Raspberry Pi-based DIY STEAM Kits for Kids to Create, Build and Program

25 October 2018
The sensor kit allows children to learn how to code with different types of sensors. Source: Piper

Piper has launched three do-it-yourself STEAM (science, technology, engineering, art and math) kits based on Raspberry Pi for children aged 7 years and above.

The kits allow kids to create, build and program physical devices such as a customizable game controller, light emitting diode (LED) light display and different types of sensors. Each kit provides access to different story mode adventures where kids learn through “Minecraft”-like experiences, Piper said.
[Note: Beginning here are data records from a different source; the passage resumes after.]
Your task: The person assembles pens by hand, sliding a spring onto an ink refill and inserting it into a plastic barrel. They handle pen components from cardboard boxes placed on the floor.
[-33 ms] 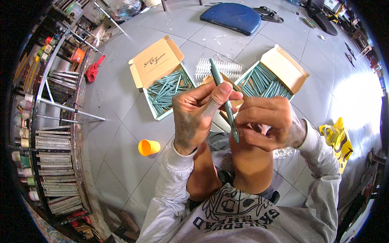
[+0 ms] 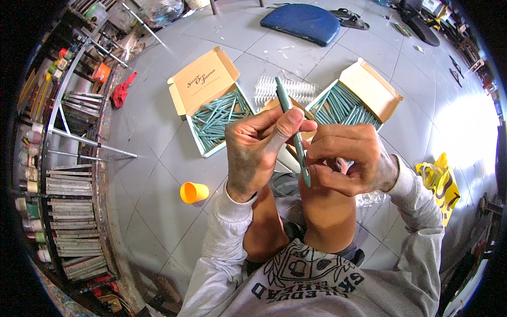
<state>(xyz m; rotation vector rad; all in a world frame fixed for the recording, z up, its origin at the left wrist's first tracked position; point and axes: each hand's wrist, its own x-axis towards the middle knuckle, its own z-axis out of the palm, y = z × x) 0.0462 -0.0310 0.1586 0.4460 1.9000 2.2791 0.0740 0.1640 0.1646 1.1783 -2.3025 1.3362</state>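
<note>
A teal-green pen (image 2: 299,145) is pinched between the thumb and fingers of my left hand (image 2: 259,145), slanting in front of my knees with its tip toward me. My right hand (image 2: 351,158) is closed beside the lower barrel, its thumb and forefinger against or very near the pen. Whatever those curled fingers may hold is hidden. Beyond my hands stand two open cardboard boxes, a left box (image 2: 203,79) and a right box (image 2: 372,95), each filled with many similar pens (image 2: 222,113). Between them is a partly covered clear ridged plastic piece (image 2: 282,90).
An orange-yellow cup (image 2: 194,193) lies on the tiled floor to my left. Farther left, metal poles (image 2: 95,143) stand before a shelf of stacked frames (image 2: 71,227). A blue cushion (image 2: 301,24) lies at the far side, and a yellow bag (image 2: 439,185) sits at right.
Almost everything is the same. My right hand has shifted very slightly against the pen, and the pen stays in my left hand.
</note>
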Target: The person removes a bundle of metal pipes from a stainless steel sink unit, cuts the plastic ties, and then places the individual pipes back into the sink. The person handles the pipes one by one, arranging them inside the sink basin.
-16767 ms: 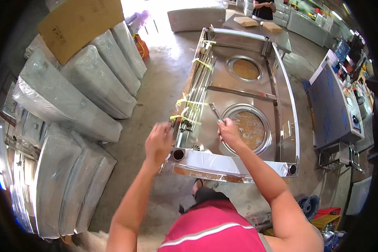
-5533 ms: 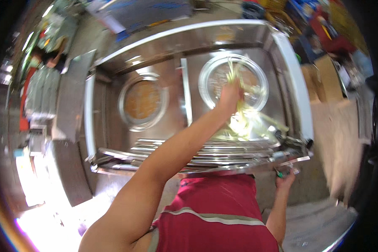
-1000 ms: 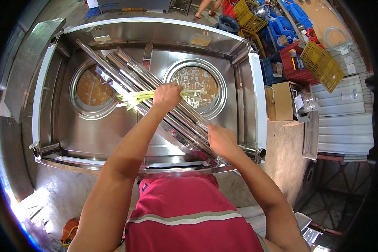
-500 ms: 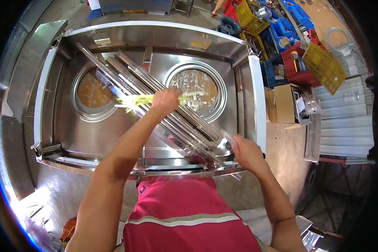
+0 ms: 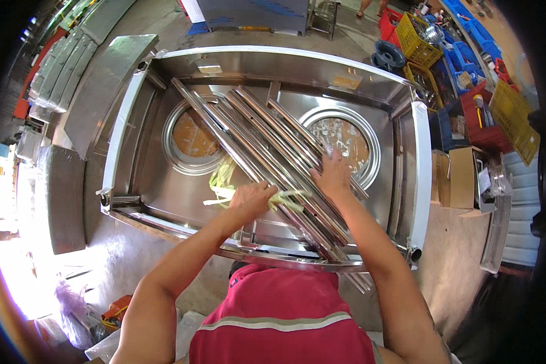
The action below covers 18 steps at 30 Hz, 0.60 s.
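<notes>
The left hand (image 5: 255,199) is closed around a fistful of pale yellow strips (image 5: 223,176), their ends spilling out on both sides; from where I stand I can't tell whether it grips a tube as well. The right hand (image 5: 335,177) is spread, fingers loose and a little blurred, over the right side of the bright metal tubes (image 5: 282,155). Those tubes lie slantwise in the stainless-steel frame (image 5: 423,170), far ends to the left, near ends jutting out past the front rim beside the person's red top (image 5: 285,297).

I'd judge the step in hand to be freeing the strips from the tubes and steadying the load. The next move seems to call for keeping the strips clear and getting a firm hold on the tubes, since slick round metal could roll apart.

What hampers it: the strips trail across the tubes, and the pile crosses the divider and partly covers both the left ring (image 5: 176,161) and the right ring (image 5: 376,148). The raised walls hem it in too.

Further out, an open cardboard box (image 5: 463,176) sits off to the right, a red crate (image 5: 485,118) beyond it; a bare steel panel (image 5: 112,85) leans near the left corner.
</notes>
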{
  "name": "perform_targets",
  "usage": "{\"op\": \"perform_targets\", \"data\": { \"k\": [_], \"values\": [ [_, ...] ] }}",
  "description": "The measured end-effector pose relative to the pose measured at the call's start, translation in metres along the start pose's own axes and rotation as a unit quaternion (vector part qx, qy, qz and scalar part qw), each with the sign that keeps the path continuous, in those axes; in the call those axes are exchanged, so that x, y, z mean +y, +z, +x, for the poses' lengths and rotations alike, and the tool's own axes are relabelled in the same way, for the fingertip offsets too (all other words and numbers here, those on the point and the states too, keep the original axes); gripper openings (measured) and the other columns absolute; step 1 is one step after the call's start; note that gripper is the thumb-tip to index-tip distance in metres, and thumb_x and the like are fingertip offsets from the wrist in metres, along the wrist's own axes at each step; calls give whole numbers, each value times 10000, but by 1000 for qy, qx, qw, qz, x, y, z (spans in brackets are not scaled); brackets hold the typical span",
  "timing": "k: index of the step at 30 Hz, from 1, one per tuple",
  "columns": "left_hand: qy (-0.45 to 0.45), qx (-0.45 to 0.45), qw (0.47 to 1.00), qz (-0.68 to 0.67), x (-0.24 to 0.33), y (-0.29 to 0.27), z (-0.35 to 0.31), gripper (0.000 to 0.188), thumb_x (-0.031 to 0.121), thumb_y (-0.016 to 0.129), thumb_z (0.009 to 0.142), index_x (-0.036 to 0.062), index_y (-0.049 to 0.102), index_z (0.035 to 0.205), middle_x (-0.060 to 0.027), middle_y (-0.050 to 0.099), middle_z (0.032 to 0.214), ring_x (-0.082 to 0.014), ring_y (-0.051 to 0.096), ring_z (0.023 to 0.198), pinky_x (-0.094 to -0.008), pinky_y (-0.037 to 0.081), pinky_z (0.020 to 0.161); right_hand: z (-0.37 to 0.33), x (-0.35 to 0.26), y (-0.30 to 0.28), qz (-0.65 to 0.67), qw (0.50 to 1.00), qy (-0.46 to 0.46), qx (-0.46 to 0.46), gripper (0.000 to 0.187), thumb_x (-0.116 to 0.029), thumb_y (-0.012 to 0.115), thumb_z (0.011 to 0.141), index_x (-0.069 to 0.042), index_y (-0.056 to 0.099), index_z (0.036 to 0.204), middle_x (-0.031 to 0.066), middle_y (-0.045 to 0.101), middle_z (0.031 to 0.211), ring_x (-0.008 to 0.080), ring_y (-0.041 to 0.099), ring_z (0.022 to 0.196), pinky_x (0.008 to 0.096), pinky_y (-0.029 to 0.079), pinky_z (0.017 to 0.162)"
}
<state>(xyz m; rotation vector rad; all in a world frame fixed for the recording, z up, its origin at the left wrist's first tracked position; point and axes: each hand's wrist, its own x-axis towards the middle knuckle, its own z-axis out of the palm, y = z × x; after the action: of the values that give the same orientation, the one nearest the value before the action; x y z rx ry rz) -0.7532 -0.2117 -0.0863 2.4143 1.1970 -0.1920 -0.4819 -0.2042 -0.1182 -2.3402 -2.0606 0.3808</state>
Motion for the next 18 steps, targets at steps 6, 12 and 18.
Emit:
{"op": "perform_targets", "data": {
  "k": [6,12,18],
  "values": [
    [-74,-27,996,-31,-12,-11,-48,233,175,635,856,150,684,1083,-128,692,1109,-369,704,1000,-499,571,765,31,51,-1,-19,998,8,63,568,-481,740,879,-49,680,1242,217,526,1295,423,584,1149,511,506,939],
    [-359,136,895,-226,-21,-26,-3,705,674,612,889,46,593,1210,-263,723,1015,-451,692,1006,-544,521,860,14,12,6,96,979,-47,173,449,-379,729,894,-38,670,1180,274,526,1242,446,591,1082,533,501,893],
    [-535,172,734,-380,-29,8,68,1173,796,687,740,-71,328,1445,-333,665,1208,-463,653,1161,-515,499,1012,-46,-70,26,145,976,-120,111,414,-365,700,909,-58,667,1185,227,527,1160,428,594,1036,536,501,859]
  ]
}}
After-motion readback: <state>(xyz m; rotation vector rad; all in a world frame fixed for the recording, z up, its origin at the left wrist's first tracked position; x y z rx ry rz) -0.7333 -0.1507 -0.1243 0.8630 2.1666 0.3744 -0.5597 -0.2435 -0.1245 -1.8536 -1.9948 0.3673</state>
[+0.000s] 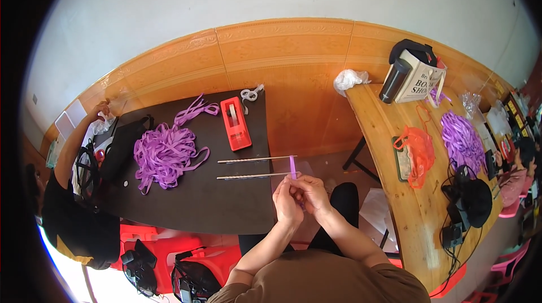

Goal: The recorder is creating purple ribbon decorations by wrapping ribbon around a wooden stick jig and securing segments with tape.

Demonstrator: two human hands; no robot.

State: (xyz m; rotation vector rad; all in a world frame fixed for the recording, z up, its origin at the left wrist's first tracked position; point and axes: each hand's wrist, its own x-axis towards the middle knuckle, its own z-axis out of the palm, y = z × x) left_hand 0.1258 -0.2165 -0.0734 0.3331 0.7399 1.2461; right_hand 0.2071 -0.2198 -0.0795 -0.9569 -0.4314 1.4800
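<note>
Close together in front of my body, my left hand [287, 203] and my right hand [313, 195] are both closed, fingertips pinched on a purple ribbon [292, 166]. The ribbon runs from my fingers across the right-hand ends of two thin sticks. One stick [254, 159] lies farther from me, the other stick [254, 176] nearer, roughly parallel. Their left parts are over the dark table [226, 207], and their right ends reach past its edge. My fingers hide how the ribbon is fastened. A large heap of purple ribbon [164, 156] lies on the table to the left.
A red tape dispenser [235, 124] and white tape rolls [249, 95] are near the dark table's far right corner. On the wooden table [372, 117] at right sit a tote bag [415, 77], a black tumbler [395, 80], an orange plastic bag [415, 156] and more ribbon [463, 142]. Another person [73, 213] is at left.
</note>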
The Raspberry Pi controller includes Piper’s own programming environment, a learn-to-code software that teaches kids to program with real circuits and breadboarding. Called PiperCode, the software that runs on the Raspberry Pi is based on Google’s block-based coding language Blockly and contains a library of coding challenges with circuitry.

“Piper gives kids an opportunity to become creators rather than consumers, and launches kids into the orbit of product design, computer science, engineering, and technology-based problem solving,” said Dr. Joel Sadler, co-founder of Piper.

The three kits include Command Center, Sensor Explorer and Light Show.

Command Center lets children shape a handheld game controller that they assemble while learning about how electronic components such as switches, buttons and joysticks work. The STEAM kit teaches kids how to design games, animate scenes and draw characters. The Command Center also integrates an Arduino MCU for open-source prototyping.

The Sensor Explorer kit includes a color sensor, temperature sensor and ultrasonic rangefinder to teach children how sensors work on the inside while giving them access to explore their real-world environment.

Finally, Light Show teaches children how LEDs work and allows them to code and create their own light show projects.

The kits run between $29 to about $60 and will be available on Amazon in November of this year.